Le Monument funéraire de l’antipape Baldassare Coscia (vers 1422-1428), par exemple, mesure plus de sept mètres de haut et s’insère entre deux colonnes du Baptistère de Florence. Il est surmonté par un baldaquin avec des rideaux de marbres qui semblent accrochés aux colonnes. Cette mise en scène est assez novatrice et sera souvent reprise dans d'autres monuments funéraires du Quattrocento. Le corps du défunt en bronze doré témoigne d’une très grande dextérité dans la fonte et le travail du métal. Les deux artistes réalisèrent d’autres projets de grande ampleur, comme le Monument funéraire pour le cardinal Rainaldo Brancacci à Naples (vers 1426-1428), reprenant la mise en scène théâtrale du sarcophage entre des colonnes découverts de part et d’autre par des rideaux en marbre. De cette époque, datent de nombreux bas-reliefs où l’on remarque une très grande virtuosité dans le rilievo schiacciato, dans l'impression de douceur que donne la finition des œuvres, ainsi que dans l’expression des émotions. La Madone Pazzi est un des exemples de cette virtuosité (entre 1425 et 1430).

Après un voyage à Rome (vers 1431 jusqu’à 1433), on perd toute trace d’association entre les deux artistes, Michelozzo se tournera davantage vers l’architecture.

Les années trente, la période de la maturité

La décennie de 1430 fut sans doute la période la plus productive de la carrière de Donatello. Aux derniers prophètes pour le Campanile, s’ajoutent la chaire extérieure de la cathédrale de Prato (finie en 1438) et La tribune des chantres de la cathédrale de Florence.

Ces deux œuvres sont ornées de bas-reliefs représentant des putti chantant et dansant. On observe des solutions innovantes pour donner un mouvement d’ensemble à la fresque malgré la contrainte des panneaux particuliers. Sur les bas-reliefs de la Chaire du dôme de Prato, les membres de certains personnages sont coupés au niveau des colonnes séparant les différents panneaux, pour donner l'impression que les personnages se trouvent derrière celles-ci, comme si tous les panneaux de la chaire ne représentaient qu'une seule scène. La frise de la Cantoria de Florence, quant à elle, est faite avec deux longs blocs de marbre. L’espace est divisé en quatre zones par des colonnettes mais celles-ci sont indépendantes et passent devant le bas-relief. Les anges se disposent sur deux plans, ceux du premier plan allant vers la gauche et ceux du deuxième vers la droite, donnant un effet de farandole qui illustre le Psaume 150 tout en rappelant la frénésie des fresques à motifs bachiques que l'on trouvent sur certains sarcophages romains.

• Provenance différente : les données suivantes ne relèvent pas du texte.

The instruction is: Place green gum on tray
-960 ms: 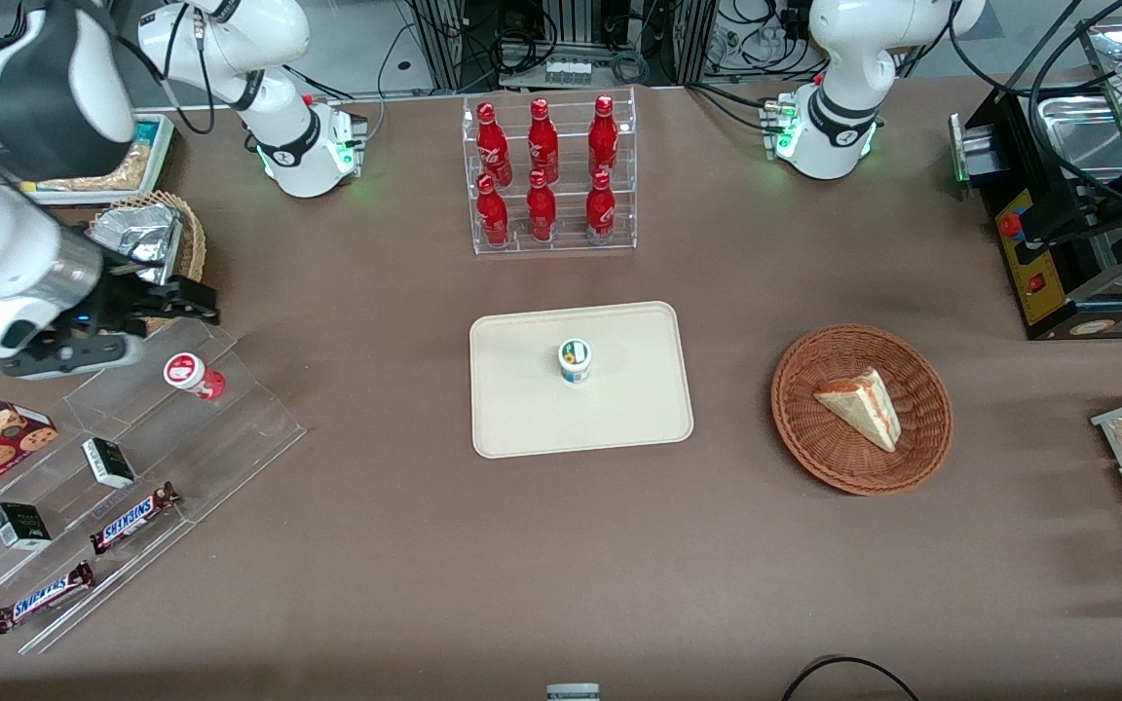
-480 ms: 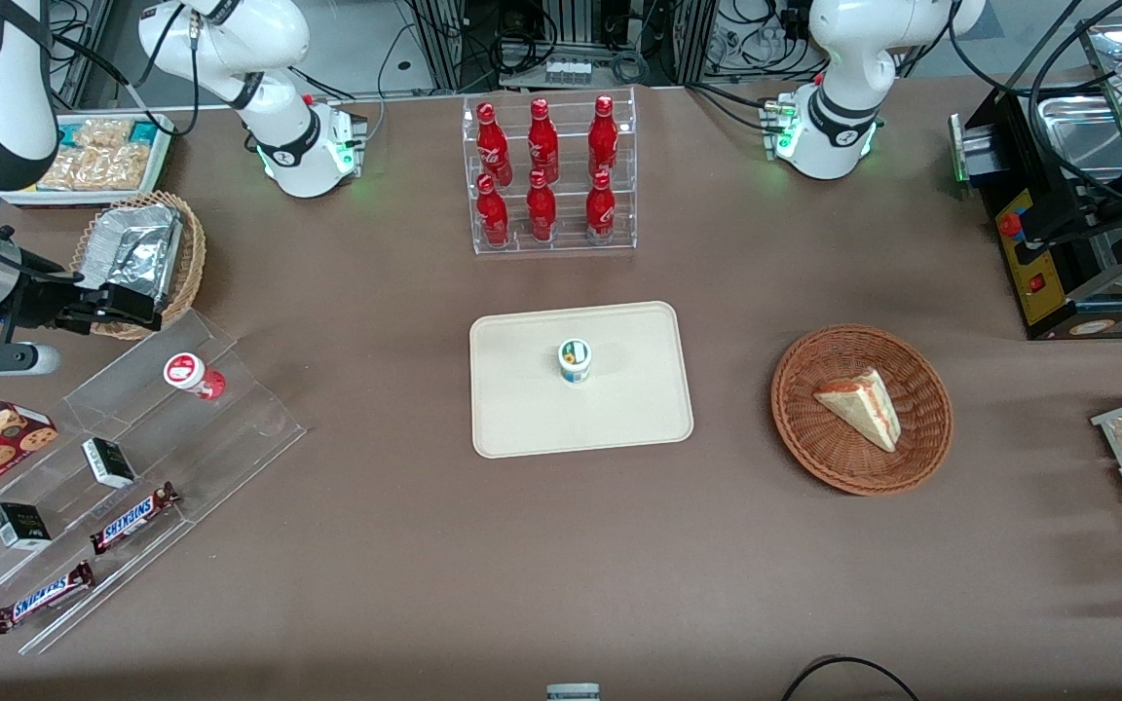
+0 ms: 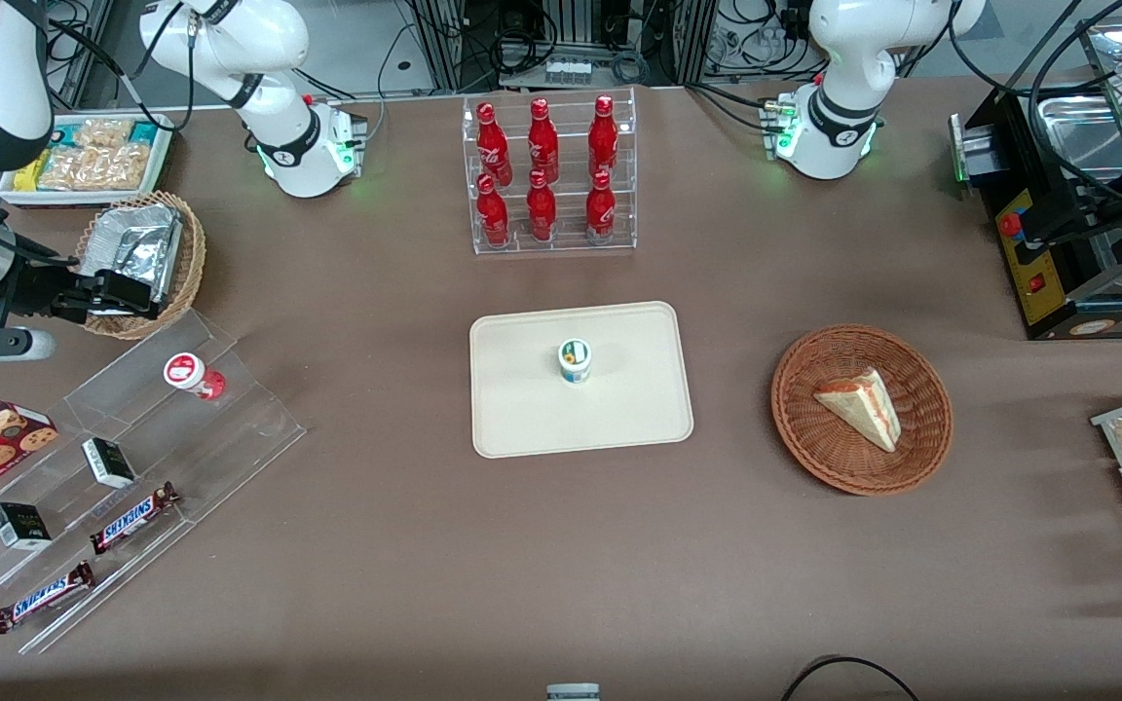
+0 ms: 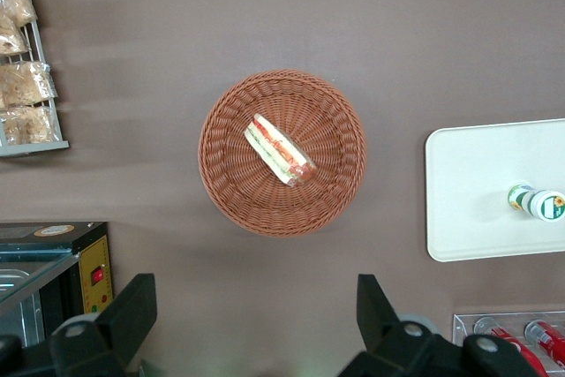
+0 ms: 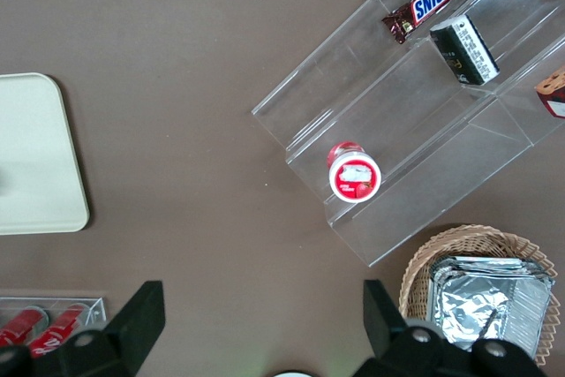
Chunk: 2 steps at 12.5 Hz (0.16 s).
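Hand (image 3: 123, 292) wide open and empty above wicker basket (image 3: 188, 255), green gum (image 3: 575, 359) upright on tray (image 3: 522, 419)

The working arm's black two-finger hand (image 3: 123, 293) hangs over the round brown wicker basket of foil (image 3: 145, 261), hiding part of its rim; the small white green-lidded gum bottle (image 4: 537, 203) and flat cream-beige rectangular tray (image 4: 477, 192) are cut by the left wrist view's edge; the gum label's print is too small to read.
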Available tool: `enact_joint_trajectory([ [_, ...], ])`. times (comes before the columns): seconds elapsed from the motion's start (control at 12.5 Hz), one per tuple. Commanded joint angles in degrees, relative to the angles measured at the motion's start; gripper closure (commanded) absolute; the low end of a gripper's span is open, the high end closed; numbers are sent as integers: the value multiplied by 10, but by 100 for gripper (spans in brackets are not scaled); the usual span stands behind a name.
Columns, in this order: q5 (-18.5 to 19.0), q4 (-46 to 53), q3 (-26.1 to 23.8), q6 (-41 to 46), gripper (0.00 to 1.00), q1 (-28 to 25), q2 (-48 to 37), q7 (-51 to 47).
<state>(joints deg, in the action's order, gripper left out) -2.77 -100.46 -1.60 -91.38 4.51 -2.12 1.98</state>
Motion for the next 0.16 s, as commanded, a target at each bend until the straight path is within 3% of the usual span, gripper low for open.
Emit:
enact_joint_trajectory([
  [0.0, 8, -8, -9, 4, 0, 11, -8, -2],
  [0.08, 8, -5, -8, 2, 0, 8, -4, 1],
])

Durant toute la deuxième moitié de la décennie, après le retour d’exil de Cosme, les Médicis semblent avoir été les mécènes de Donatello et lui ont confié de nombreux travaux d’envergure. Vasari raconte que Cosme de Medicis est devenu un grand ami du sculpteur qui l’a soutenu toute sa vie. On compte parmi ces commandes la décoration de la vieille Basilique San Lorenzo avec des bas-reliefs en stuc polychrome (entre 1437 et 1443) qui témoignent autant d’une réflexion sur la représentation de l’architecture et que de réflexions sur une nouvelle architecture all'antica. Donatello réalisa aussi deux portes en bronze pour la sacristie. Les analyses stylistiques font dater de cette période certaines des sculptures célèbres du maître, ayant appartenu aux collections privées des Médicis comme le David en bronze (vers 1440), l'Annonciation Cavalcanti (vers 1435) ou un bas-relief en marbre représentant la danse de Salomé (vers 1435).